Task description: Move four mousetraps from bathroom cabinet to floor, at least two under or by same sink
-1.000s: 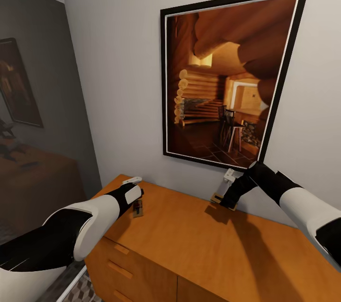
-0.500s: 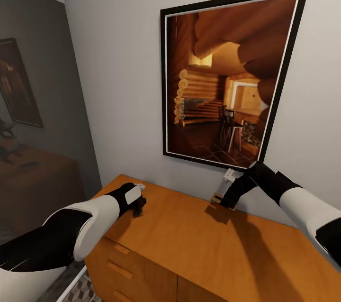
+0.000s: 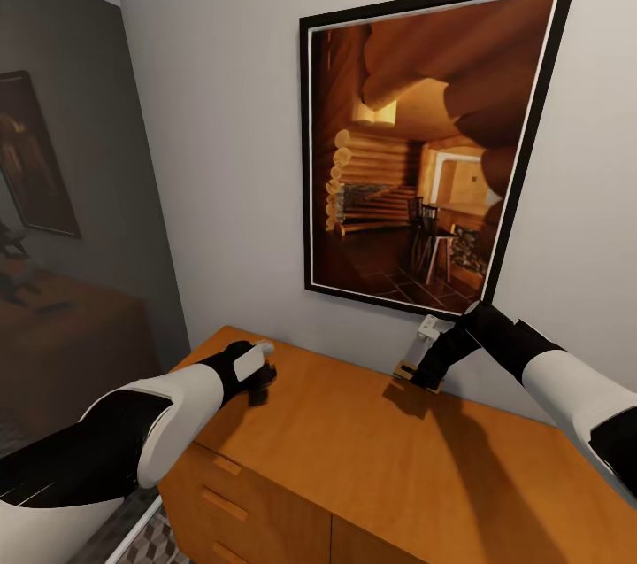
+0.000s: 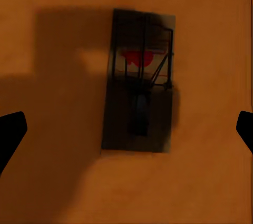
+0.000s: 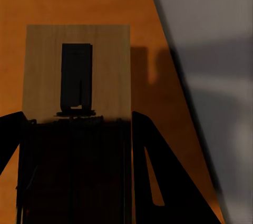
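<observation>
Gripped one mousetrap [image 5: 78, 76] in right gripper [image 3: 423, 366], hovered left gripper [image 3: 261, 376] open over another mousetrap [image 4: 139, 95] on cabinet [image 3: 372, 458]; none floored yet.

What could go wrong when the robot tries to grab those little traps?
The left gripper is open above a mousetrap lying flat on the cabinet; being so thin, it may slip out or get pushed along the wood. The right gripper holds another mousetrap by one end, near the wall; it could twist loose or bump the wall when lifted.
</observation>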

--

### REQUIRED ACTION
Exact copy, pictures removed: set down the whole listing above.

### YOUR RESPONSE
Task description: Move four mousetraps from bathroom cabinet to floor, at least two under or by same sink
-1.000s: 
-0.500s: 
+0.000s: 
+0.000s: 
+0.000s: 
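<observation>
Gripped one mousetrap [image 5: 78, 76] in right gripper [image 3: 423, 366], hovered left gripper [image 3: 261, 376] open over another mousetrap [image 4: 139, 95] on cabinet [image 3: 372, 458]; none floored yet.

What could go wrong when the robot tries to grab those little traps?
The left gripper is open above a mousetrap lying flat on the cabinet; being so thin, it may slip out or get pushed along the wood. The right gripper holds another mousetrap by one end, near the wall; it could twist loose or bump the wall when lifted.
</observation>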

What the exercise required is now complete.